二千五百八十三 沙奈子編 「しにくい話に臨む」
『こうやって自分の父親と生理について普通に話ができる女の子っていうのもそんなにたくさんはいないかもね。だったらみんな同じにできるわけじゃないっていう証拠じゃないかな』
『確かに』
自分の娘と、自分の父親と、こんなやり取りが何気なくできる父娘が、世の中にはどれだけいるのかな。変に気負って、それこそ『覚悟を決めて』『一大決心をして』しにくい話に臨むんじゃなくて、ごくごく当たり前の世間話的に自然とできるなんて。

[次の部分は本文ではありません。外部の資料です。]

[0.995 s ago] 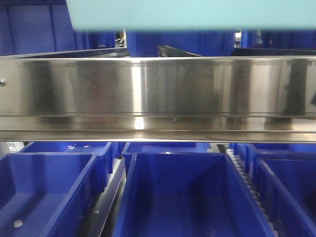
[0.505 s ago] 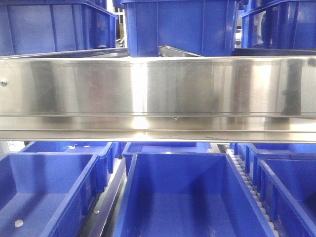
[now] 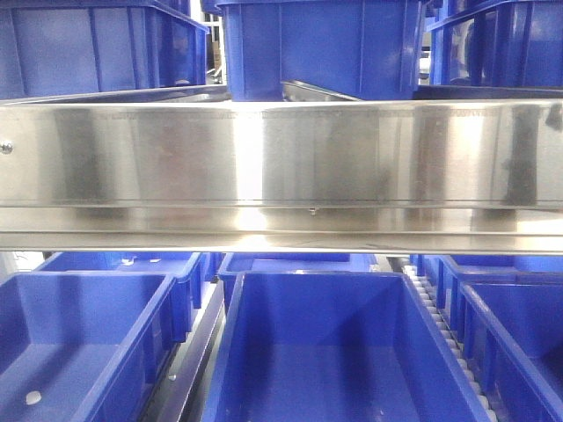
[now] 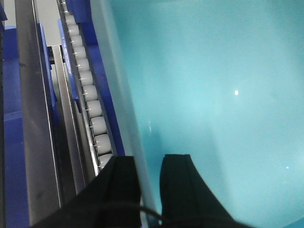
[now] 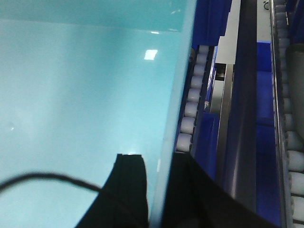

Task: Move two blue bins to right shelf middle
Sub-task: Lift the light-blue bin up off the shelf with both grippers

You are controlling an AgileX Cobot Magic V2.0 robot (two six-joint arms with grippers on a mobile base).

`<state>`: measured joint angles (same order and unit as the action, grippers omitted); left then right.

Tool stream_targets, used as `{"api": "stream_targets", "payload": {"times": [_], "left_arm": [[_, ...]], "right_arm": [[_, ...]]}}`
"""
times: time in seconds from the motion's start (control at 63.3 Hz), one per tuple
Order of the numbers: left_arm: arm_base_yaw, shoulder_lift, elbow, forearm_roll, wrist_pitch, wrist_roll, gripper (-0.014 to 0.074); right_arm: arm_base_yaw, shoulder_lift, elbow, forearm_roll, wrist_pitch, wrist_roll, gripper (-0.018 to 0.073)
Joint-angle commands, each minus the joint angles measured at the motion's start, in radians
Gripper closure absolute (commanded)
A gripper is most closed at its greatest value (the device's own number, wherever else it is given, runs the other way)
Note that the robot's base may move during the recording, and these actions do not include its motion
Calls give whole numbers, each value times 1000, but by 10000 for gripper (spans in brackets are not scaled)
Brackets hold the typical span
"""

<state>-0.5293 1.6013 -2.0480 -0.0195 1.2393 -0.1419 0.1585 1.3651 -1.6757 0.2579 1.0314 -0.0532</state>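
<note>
A light turquoise-blue bin fills both wrist views, in the left wrist view [image 4: 213, 95] and the right wrist view [image 5: 80, 71]. My left gripper [image 4: 148, 161] straddles the bin's left wall, one black finger [image 4: 178, 175] inside and one outside, shut on it. My right gripper [image 5: 159, 161] straddles the bin's right wall in the same way, shut on it. The bin does not show in the front view. There the right shelf's shiny steel front rail [image 3: 281, 154] crosses the whole width. Neither gripper shows in that view.
Dark blue bins stand on the level above the rail [image 3: 317, 44] and below it [image 3: 339, 352], with others to the left [image 3: 79, 343] and right [image 3: 519, 334]. White roller tracks run beside the held bin [image 4: 90, 104] [image 5: 190, 109].
One second ago the turquoise bin's edge covered the top of the front view. It has since gone up out of that view, uncovering the dark blue bins above the rail.
</note>
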Motion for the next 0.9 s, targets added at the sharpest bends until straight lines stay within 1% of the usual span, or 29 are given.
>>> {"api": "stream_targets", "payload": {"times": [0.0, 0.537, 0.71, 0.884], "left_arm": [[-2, -22, -12, 9, -18, 26, 707], [-2, -20, -12, 9, -18, 26, 707], [-2, -20, -12, 9, -85, 26, 707], [-2, -20, -12, 9, -179, 26, 707]], "right_arm": [[-5, -14, -9, -22, -38, -26, 712], [-5, -14, -9, -22, -38, -26, 712], [-5, -14, -9, -22, -38, -26, 712], [-5, -14, -9, -22, -38, -26, 712]]}}
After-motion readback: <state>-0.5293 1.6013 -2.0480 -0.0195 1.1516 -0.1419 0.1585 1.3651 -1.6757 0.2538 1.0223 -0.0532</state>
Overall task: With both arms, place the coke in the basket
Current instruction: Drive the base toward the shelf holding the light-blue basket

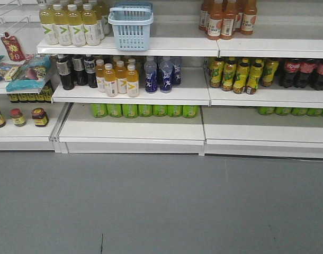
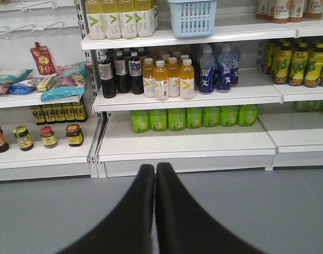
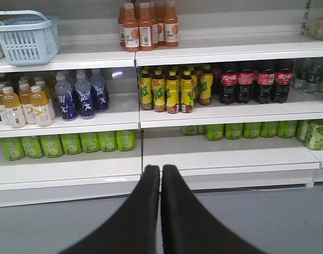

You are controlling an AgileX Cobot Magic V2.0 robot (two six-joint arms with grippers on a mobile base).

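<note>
Red-label coke point(image 3: 246, 80): row of dark bottles upright on the middle shelf point(image 3: 230, 112), right bay, just right of the yellow-green bottles point(image 3: 172, 90). None lifted.
Basket point(image 1: 131, 32): pale blue plastic, on the top shelf point(image 1: 172, 46) of the left bay, beside the pale yellow bottles point(image 1: 71, 24). No coke visible through the slots; floor of the basket mostly hidden.
Coke to basket: well apart, one shelf level and one bay between them.
Left end effector point(image 2: 154, 169): fingers pressed together, gripping nothing. Low over the grey floor point(image 2: 288, 211), well short of the shelves, aimed at the left bay.
Right end effector point(image 3: 160, 170): fingers likewise together and empty. Faces the join of the two bays, coke up and to its right.
Done: nothing that shows; neither coke nor basket touched.
Left: whole job, by my reading. Open an end effector, reach in, take a coke, secure the basket with the other arm, drop the bottle in.
Likely split: right arm nearer the coke, left nearer the basket.
</note>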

女性とか男性とかってだけじゃなくて、『人間として』相手を認めればこそ、逆にお互いの違いについても冷静に、と言うか自然なこととして受け止められると思うんだけどな。
『女性と男性は違う!』
なんて変に力の入った考え方をするから無駄に身構えてしまうだけのような気がするんだ。
女性だ男性だという以前に、
『自分と自分以外の人は決して同じじゃない』
という大前提があるよね?。性別で分けたって、その性別の中でもそれぞれぜんぜん違ってたりするよね?。
『男性だから仕事をして家族を養っていくのが当たり前』
『女性だから子供を産んで家を守っていくのが当たり前』
そんな言い方されたら、
『そんなわけあるか!』
って思ったりするんだよね?。
僕だって、自分が楽しいから、そうしたいから、自分で玲緒奈を育てていこうと思えてるんだ。女性とか男性とかいう以前に『僕だから』そう思うんだよ。それを、性別という乱暴な二元論で語られたくないのは確かなんだ。
だからこそ、沙奈子が女性だという事実は認めた上で、それ以上に沙奈子は『僕じゃない人』だという事実を認めるからこそ、『僕とは違う部分』についても『あって当たり前のこと』としてただ受け止めるだけなんだよ。
『月経』のことだってそういうものの一つでしかない。『月経の影響で気分や体調が変わってしまう』ことがあるのも、『そういうものだ』としか思わない。僕がそれを当たり前のこととして身構えることなく受け止めてるから、沙奈子の方も変に意識して『生理の時はこうだから!』って考えなくて済んでるんだと思う。これは、絵里奈や玲那もだ。
でも、このニュアンスも、理解できない人はいるよね?。
『何を言ってるんだ?』
と感じる人もいるよね?。それもまた事実だよ。だけど、それが理解できない人は理解できない人同士で力を合わせて生きていけばいいと僕は考えてる。
ただ、『自分と相手がそもそも違う』というのを認められない人が誰かと力を合わせて生きていけるのかどうかは、分からないけどね。